* [TASK REQUIREMENTS]: Go through the listing below and output it word for word.

* [DATASET EXCERPT]:

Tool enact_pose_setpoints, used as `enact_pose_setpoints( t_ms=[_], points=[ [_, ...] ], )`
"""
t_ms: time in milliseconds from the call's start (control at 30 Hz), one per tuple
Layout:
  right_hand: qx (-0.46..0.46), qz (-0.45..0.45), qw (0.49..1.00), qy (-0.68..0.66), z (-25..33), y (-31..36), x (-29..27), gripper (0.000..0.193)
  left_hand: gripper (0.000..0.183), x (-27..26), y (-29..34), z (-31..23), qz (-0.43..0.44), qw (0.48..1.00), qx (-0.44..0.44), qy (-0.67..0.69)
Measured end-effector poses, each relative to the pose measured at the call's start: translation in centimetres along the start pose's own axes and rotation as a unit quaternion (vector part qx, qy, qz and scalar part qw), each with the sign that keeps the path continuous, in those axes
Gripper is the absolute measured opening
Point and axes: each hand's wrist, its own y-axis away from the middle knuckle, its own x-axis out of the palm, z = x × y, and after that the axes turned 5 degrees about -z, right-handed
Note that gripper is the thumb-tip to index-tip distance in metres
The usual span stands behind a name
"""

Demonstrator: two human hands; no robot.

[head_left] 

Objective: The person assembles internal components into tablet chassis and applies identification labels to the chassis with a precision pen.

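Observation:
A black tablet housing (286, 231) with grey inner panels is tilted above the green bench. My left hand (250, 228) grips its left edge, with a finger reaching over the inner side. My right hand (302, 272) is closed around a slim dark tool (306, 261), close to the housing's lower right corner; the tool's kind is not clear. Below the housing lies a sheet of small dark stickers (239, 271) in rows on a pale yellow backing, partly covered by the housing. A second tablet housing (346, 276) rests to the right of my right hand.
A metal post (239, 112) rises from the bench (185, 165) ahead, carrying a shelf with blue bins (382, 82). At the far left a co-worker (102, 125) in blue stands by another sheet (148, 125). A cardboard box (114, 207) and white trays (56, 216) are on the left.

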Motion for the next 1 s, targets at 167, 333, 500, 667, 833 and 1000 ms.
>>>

* [FINISHED EXERCISE]:
Tool enact_pose_setpoints, used as `enact_pose_setpoints( t_ms=[_], points=[ [_, ...] ], )`
"""
t_ms: time in milliseconds from the call's start (control at 30 Hz), one per tuple
Layout:
  right_hand: qx (-0.46..0.46), qz (-0.45..0.45), qw (0.49..1.00), qy (-0.68..0.66), z (-25..33), y (-31..36), x (-29..27), gripper (0.000..0.193)
  left_hand: gripper (0.000..0.183), x (-27..26), y (-29..34), z (-31..23), qz (-0.43..0.44), qw (0.48..1.00), qx (-0.44..0.44), qy (-0.67..0.69)
Measured end-effector poses, each relative to the pose measured at the call's start: translation in centimetres along the start pose's own axes and rotation as a unit quaternion (vector part qx, qy, qz and scalar part qw), each with the sign that keeps the path continuous, in those axes
Gripper is the absolute measured opening
Point and axes: each hand's wrist, its own y-axis away from the middle knuckle, its own x-axis out of the palm, z = x × y, and after that the axes turned 5 degrees about -z, right-handed
Note that gripper is the thumb-tip to index-tip distance in metres
The usual span stands behind a name
"""

Demonstrator: two human hands; no robot.

[head_left] 

Objective: The person assembles internal components into tablet chassis and applies identification labels to the chassis with a precision pen.

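Observation:
A black tablet housing (286, 231) with grey inner panels is tilted above the green bench. My left hand (250, 228) grips its left edge, with a finger reaching over the inner side. My right hand (302, 272) is closed around a slim dark tool (306, 261), close to the housing's lower right corner; the tool's kind is not clear. Below the housing lies a sheet of small dark stickers (239, 271) in rows on a pale yellow backing, partly covered by the housing. A second tablet housing (346, 276) rests to the right of my right hand.
A metal post (239, 112) rises from the bench (185, 165) ahead, carrying a shelf with blue bins (382, 82). At the far left a co-worker (102, 125) in blue stands by another sheet (148, 125). A cardboard box (114, 207) and white trays (56, 216) are on the left.
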
Motion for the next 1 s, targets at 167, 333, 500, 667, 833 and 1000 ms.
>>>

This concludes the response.